Intel has added performance-enhancing cache memory to its server-focused Xeon processor range, and outlined plans for its next-generation server platforms including dual-core processors.
The new 64-bit Intel Xeon processor, codenamed Irwindale, includes a beefed-up L2 cache that Intel claims delivers up to 18 per cent greater performance compared to the previous version. Intel reckons the scalability of the platform is demonstrated by a new one terabyte TPC-H cluster benchmark result published by IBM showing a 52 per cent improvement over previously published results. Benchmarks used included SPEC and TPC-H.
The new Intel Xeon processor, which is drop-in compatible with the previous Intel Xeon processor, continues to offer power-saving features such as demand based switching which matches processor speed to requirements, and flexibility with support for DDR2-400 memory and PCI Express.
Intel has also introduced the IOP333 I/O storage processor based on Intel XScale technology, which it said offers enhanced RAID 6 storage capabilities that protect against dual-disk failures with greater reliability than current methods.
Intel will also shortly introduce the Pentium 4 Processor 6xx products supporting 64-bit computing and hyper-threading for desktop PCs. These processors and Intel chipsets include entertainment and office features for both consumers and business.
Within 90 days, Intel plans to introduce its Xeon multi-processor platform with up to 8MB of L3 cache, codenamed Potomac. In addition, Intel will launch an entry-level, four-way server platform. Codenamed Cranford, it will be like Potomac apart form the inclusion of only 1MB of L2 cache.
The dual-core platforms will include a 64-bit Intel Xeon processor MP, a faster system bus, support for PCI Express and DDR2-400 Memory and demand-based switching with enhanced Intel Speedstep technology. The platform will also include the Intel E8500 chipset, codenamed Twin Castle, which is designed to support dual core processors with a dual bus technology that handles incoming data faster.
Later this year, Intel said it will deliver thousands of seed systems based on dual core Intel Xeon processors to end-users and software developers for evaluation. Intel is also providing a complete set of software development tools and industry-enabling programs to help developers and end-users take advantage of the increased performance and throughput that dual core and subsequent multi-core products will offer.
"We're intensely focused on delivering platforms that help customers grow their businesses, reduce costs and mitigate risks," said Intel's enterprise group boss Abhi Talwalkar. "With our platform approach, we design and validate products together, enabling us to deliver IT benefits beyond gigahertz to help companies save power and money, increase security and improve productivity. We now have 64-bits from top to bottom in our enterprise platforms, extending the success of our existing platforms in these areas."

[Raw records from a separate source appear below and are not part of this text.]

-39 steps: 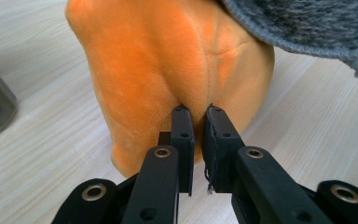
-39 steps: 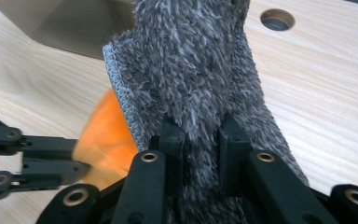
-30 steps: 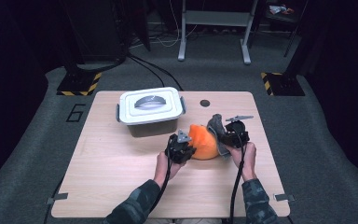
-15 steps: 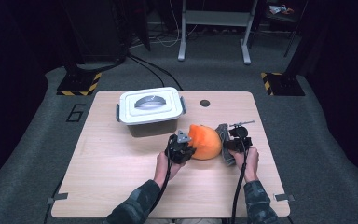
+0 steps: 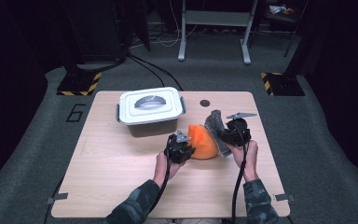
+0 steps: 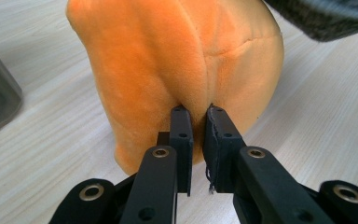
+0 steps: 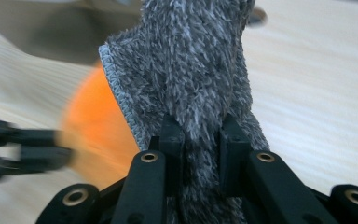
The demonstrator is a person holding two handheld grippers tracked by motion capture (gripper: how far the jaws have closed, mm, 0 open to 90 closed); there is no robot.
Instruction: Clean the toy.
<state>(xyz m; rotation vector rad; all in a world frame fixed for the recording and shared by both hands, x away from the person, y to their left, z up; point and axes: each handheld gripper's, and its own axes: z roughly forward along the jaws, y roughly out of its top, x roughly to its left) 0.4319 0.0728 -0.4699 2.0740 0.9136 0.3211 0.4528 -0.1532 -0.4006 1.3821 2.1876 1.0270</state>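
High view is showing the table [image 5: 121, 186] with both hands working near its middle-right; the left gripper [image 5: 181, 148] is pressing against the left side of the orange plush cloth [image 5: 202, 142], while the right gripper [image 5: 233, 135] is gripping the grey fuzzy cloth [image 5: 214, 123], which is draping over the orange one's right side; a lidded white box [image 5: 151, 109] is sitting just behind them. Left gripper view is showing the jaws closed narrowly, pinching a fold of the orange plush cloth [image 6: 182, 56] standing bunched on the wood; right gripper view is showing the jaws clamping the grey fuzzy cloth [image 7: 196, 70], which is rising upright between them.
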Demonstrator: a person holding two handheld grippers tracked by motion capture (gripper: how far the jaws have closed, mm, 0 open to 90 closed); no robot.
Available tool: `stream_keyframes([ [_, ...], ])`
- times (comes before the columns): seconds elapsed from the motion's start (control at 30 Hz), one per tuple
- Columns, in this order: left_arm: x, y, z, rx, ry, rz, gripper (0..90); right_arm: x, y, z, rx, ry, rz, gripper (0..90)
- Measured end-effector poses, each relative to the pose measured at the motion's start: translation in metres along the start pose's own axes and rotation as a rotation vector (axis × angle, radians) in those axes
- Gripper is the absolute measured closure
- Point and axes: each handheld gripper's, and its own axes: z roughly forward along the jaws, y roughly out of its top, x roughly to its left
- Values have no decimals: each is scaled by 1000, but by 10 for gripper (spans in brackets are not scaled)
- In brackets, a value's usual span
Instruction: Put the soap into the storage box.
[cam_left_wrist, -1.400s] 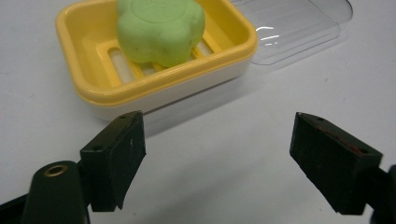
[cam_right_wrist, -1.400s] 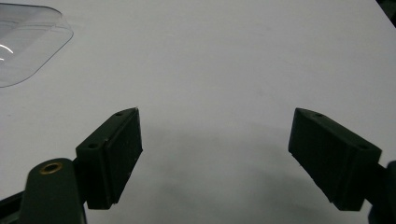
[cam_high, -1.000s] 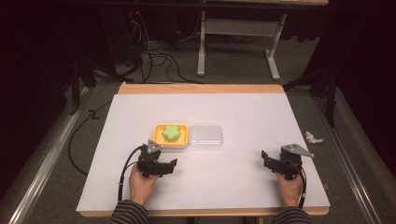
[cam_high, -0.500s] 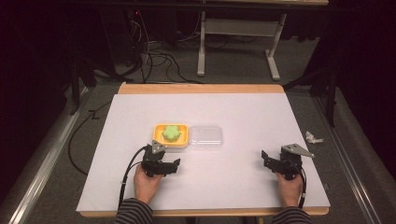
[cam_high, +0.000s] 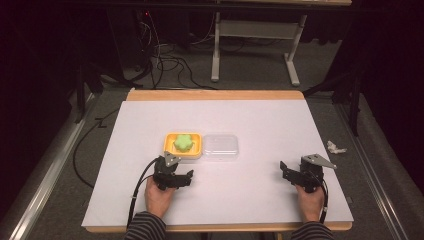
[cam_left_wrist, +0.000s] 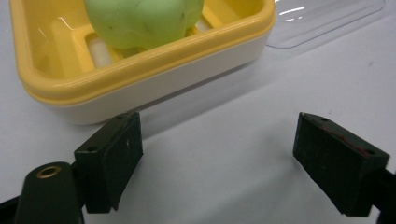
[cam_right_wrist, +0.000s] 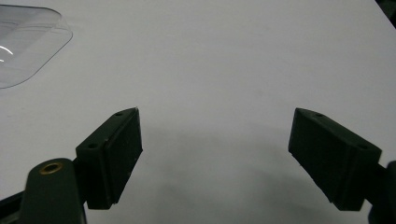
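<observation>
We judge our left gripper (cam_high: 172, 172), jaws spread and empty, the nearer tool, since the yellow dish (cam_high: 170, 150) holding the green lump (cam_high: 183, 143) sits just ahead of it, while our right gripper (cam_high: 300, 174), also spread, rests well apart.

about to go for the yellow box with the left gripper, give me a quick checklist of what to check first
1. Left gripper open: ok, jaws stand wide apart with nothing between them.
2. Left gripper lined up with the yellow box: not ok, the box sits off toward its left jaw, not centred in the gap.
3. Green object inside the box: ok, it rests in the box.
4. Clear lid out of the way: ok, it lies flat beside the box, on its right in the high view.
5. Right gripper free: ok, open over bare white table.
6. Box's grip on the table: cannot tell.
</observation>
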Motion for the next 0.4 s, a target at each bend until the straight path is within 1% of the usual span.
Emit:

"Microsoft and Intel are jointly at the forefront of bringing 64-bit computing to the mainstream," said Microsoft server business chief Eric Rudder. "In conjunction with the upcoming launch of Windows x64 Editions, Intel's latest refresh of its enterprise platforms, from clients to servers, will provide the broad IT markets with cost-effective 64-bit platforms. Customers will realise powerful, new 64-bit Windows capabilities while maintaining their investment in their 32-bit Windows applications."
Pricing and availability
64-bit Intel Xeon processors with 2MB of L2 cache are available now at speeds ranging from 3.0 to 3.60 GHz. Intel's list prices in quantities of 1,000 are: 3.60 GHz - $851; 3.40 GHz - $690; 3.20 GHz - $455; 3.0 GHz - $316.